In the mid 1990's the hardware driver support on Linux was much broader.

Copy / paste of my comment from last year about FreeBSD

I installed Linux in fall 1994. I looked at Free/NetBSD but when I went on some of the Usenet BSD forums they basically insulted me saying that my brand new $3,500 PC wasn't good enough.

The main thing was this IDE interface that had a bug. Linux got a workaround within days or weeks.

https://en.wikipedia.org/wiki/CMD640

The BSD people told me that I should buy a SCSI card, SCSI hard drive, SCSI CD-ROM. I was a sophomore in college and I saved every penny to spend $2K on that PC and my parents paid the rest. I didn't have any money for that.

The sound card was another issue.

I remember software based "WinModems" but Linux had drivers for some of these. Same for software based "Win Printers"

When I finally did graduate and had money for SCSI stuff I tried FreeBSD around 1998 and it just seemed like another Unix.

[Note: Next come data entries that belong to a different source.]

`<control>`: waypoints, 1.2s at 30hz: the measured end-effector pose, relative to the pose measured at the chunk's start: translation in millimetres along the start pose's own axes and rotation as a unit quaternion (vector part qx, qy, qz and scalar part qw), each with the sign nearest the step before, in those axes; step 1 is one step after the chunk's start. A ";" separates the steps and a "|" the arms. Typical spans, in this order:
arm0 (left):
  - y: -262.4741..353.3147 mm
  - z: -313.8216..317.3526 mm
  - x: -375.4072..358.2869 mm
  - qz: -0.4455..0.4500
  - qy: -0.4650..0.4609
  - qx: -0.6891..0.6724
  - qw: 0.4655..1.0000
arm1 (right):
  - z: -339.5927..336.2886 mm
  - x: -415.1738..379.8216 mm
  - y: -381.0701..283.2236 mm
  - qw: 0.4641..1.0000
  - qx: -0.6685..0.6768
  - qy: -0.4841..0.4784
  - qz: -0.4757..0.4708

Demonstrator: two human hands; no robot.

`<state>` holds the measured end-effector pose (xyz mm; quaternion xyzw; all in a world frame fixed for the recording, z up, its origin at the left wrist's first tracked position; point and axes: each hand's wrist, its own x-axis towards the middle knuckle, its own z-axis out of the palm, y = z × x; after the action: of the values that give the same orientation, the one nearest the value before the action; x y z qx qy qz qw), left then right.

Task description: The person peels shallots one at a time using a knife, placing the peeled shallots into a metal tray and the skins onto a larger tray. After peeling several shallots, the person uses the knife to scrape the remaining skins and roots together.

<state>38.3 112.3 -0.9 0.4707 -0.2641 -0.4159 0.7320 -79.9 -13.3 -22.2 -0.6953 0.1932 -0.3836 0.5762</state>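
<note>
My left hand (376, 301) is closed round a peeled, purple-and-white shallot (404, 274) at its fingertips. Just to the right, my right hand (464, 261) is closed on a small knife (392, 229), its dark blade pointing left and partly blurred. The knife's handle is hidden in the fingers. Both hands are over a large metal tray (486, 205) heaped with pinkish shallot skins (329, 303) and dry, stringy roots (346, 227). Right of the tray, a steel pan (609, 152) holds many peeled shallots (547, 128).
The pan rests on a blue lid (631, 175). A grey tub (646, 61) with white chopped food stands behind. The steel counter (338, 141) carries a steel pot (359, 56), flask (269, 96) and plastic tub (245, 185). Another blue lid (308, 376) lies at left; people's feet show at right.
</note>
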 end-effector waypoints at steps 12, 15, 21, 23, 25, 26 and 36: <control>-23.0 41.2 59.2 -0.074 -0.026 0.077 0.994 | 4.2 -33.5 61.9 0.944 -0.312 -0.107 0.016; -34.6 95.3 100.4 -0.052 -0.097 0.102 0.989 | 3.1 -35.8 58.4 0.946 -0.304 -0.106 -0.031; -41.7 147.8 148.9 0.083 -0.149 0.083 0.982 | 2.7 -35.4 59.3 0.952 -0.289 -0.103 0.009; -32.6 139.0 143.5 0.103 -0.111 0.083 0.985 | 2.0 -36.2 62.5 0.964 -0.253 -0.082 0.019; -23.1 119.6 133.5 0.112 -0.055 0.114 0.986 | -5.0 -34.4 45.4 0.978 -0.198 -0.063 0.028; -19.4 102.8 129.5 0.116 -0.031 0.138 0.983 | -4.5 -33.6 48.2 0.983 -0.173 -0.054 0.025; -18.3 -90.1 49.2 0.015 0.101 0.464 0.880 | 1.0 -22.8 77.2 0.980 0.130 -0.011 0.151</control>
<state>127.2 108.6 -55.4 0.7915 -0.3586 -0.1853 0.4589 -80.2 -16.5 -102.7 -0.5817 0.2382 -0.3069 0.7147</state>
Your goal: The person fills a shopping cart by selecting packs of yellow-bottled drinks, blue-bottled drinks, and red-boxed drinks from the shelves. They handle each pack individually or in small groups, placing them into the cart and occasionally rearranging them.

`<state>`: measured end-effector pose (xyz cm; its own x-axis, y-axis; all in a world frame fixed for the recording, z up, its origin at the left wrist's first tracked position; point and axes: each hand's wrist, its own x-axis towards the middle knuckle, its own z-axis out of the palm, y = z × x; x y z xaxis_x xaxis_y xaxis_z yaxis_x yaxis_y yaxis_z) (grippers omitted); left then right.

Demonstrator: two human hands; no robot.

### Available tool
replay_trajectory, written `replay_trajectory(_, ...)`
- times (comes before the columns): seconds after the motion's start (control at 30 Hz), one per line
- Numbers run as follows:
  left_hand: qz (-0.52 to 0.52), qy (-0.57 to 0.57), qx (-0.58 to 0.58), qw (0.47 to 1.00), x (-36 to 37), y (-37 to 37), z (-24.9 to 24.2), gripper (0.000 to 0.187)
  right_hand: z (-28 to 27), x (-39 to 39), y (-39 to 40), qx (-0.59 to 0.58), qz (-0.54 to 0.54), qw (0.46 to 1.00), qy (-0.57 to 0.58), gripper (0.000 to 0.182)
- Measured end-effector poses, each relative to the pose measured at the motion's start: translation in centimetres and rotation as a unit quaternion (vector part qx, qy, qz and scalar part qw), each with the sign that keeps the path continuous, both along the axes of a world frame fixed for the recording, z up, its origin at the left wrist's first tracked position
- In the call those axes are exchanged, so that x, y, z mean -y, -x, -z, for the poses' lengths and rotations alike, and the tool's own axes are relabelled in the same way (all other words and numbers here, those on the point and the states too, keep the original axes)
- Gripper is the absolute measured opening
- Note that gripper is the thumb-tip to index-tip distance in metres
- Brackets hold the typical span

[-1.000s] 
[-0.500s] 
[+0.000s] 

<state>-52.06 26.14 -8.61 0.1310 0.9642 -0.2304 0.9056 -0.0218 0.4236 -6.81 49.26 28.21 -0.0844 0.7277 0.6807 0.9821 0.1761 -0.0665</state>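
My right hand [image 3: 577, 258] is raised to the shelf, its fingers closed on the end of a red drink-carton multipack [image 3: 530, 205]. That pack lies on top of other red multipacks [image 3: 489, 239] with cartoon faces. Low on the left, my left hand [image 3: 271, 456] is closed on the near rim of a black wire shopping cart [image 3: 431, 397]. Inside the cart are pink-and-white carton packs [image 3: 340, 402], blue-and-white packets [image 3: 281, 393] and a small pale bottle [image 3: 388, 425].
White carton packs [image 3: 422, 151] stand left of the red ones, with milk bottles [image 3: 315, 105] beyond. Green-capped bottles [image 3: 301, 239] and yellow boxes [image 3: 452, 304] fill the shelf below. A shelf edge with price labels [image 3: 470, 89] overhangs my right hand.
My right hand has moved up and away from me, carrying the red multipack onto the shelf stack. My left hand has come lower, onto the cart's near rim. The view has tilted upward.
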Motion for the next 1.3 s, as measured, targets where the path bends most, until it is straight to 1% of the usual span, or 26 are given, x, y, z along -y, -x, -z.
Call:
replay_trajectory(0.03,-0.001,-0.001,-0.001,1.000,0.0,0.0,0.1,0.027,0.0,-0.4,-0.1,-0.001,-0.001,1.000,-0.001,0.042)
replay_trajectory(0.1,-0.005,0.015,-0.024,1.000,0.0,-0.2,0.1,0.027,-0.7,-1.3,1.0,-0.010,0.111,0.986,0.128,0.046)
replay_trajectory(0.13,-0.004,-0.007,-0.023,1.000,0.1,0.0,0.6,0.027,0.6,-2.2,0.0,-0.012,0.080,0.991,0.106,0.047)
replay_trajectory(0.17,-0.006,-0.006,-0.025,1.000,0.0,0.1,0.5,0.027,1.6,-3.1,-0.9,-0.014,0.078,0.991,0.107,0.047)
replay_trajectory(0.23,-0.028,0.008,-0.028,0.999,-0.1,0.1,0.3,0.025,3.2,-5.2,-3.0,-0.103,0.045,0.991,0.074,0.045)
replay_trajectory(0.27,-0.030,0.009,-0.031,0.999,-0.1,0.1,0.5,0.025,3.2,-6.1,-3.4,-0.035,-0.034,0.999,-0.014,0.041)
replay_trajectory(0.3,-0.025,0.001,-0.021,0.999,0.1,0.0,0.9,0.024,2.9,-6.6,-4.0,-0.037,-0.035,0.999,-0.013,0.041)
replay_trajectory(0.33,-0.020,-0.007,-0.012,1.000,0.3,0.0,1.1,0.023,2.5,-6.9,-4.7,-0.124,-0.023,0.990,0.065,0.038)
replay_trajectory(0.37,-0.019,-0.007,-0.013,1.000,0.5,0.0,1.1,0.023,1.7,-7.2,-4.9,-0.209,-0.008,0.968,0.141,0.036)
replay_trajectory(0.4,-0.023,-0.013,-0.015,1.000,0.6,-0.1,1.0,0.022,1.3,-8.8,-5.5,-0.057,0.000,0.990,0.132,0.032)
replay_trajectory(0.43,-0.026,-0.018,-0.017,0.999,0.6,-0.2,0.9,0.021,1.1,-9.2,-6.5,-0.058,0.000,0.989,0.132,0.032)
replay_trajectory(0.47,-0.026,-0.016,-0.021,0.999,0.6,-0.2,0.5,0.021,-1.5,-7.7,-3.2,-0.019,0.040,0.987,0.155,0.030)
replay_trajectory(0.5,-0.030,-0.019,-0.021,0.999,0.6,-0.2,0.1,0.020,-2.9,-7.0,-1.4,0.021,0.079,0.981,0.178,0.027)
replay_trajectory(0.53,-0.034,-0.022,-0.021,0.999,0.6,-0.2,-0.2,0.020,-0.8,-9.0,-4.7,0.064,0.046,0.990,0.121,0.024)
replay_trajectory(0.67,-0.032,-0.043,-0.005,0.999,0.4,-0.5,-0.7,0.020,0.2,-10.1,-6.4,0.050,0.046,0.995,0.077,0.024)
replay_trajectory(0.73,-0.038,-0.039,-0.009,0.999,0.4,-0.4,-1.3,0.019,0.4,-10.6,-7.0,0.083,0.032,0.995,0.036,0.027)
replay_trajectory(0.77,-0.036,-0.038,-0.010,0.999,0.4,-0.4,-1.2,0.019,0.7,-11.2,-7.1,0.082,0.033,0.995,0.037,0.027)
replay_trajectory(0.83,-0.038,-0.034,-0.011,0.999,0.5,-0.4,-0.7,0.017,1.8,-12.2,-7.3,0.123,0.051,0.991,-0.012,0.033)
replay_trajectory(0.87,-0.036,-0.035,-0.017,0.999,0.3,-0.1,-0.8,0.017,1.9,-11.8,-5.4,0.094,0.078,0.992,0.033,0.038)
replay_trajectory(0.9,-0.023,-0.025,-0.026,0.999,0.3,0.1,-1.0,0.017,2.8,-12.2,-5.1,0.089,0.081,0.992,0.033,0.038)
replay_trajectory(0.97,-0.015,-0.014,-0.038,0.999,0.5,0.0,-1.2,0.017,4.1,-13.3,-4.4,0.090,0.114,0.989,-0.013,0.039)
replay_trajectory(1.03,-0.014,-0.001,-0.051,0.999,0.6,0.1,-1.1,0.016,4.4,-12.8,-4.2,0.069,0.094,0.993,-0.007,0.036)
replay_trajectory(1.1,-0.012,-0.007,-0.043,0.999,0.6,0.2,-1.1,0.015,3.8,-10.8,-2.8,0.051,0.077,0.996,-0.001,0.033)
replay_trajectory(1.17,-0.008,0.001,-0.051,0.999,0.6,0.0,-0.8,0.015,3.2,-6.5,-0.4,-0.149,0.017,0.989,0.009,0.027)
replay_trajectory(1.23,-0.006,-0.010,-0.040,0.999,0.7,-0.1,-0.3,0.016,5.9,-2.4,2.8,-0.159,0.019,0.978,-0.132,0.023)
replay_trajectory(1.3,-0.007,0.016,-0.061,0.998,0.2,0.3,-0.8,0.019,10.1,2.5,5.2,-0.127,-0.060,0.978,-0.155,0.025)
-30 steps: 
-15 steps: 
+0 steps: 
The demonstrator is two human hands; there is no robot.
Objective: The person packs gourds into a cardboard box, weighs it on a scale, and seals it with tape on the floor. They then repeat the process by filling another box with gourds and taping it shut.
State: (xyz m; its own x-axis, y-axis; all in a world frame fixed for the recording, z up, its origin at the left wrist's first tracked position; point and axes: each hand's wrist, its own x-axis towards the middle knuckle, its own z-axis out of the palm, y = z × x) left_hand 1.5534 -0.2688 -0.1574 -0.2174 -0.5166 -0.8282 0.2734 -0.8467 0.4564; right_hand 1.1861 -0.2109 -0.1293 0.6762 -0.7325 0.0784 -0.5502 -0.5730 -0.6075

I used Solaris, HP-UX, AIX, Ultrix, IRIX. FreeBSD was perfectly fine but it didn't do anything I needed that Linux didn't already do.


Replies

JCattheATMtoday at 5:45 PM

> FreeBSD was perfectly fine but it didn't do anything I needed that Linux didn't already do.

That's pretty much it. A lot of the people I see using a BSD these days do so because they always have and they prefer what they know, which is fine, or they just want to be contrarian.

Realistically, aside from edge cases in hardware support, you can do anything you want on any modern *nix. There's not even as much of a difference between distros as people claim. All the "I want an OS that gets out of my way" and similar reasons apply to most modern well-maintained distros these days. It's more personality and familiarity than anything objective.

show 1 reply
yunnpptoday at 5:56 PM

> they basically insulted me saying that my brand new $3,500 PC wasn't good enough.

Big chuckle there, so good. Hey, at least they had a sense of humour.

But I agree the hardware support could be much better even to this day.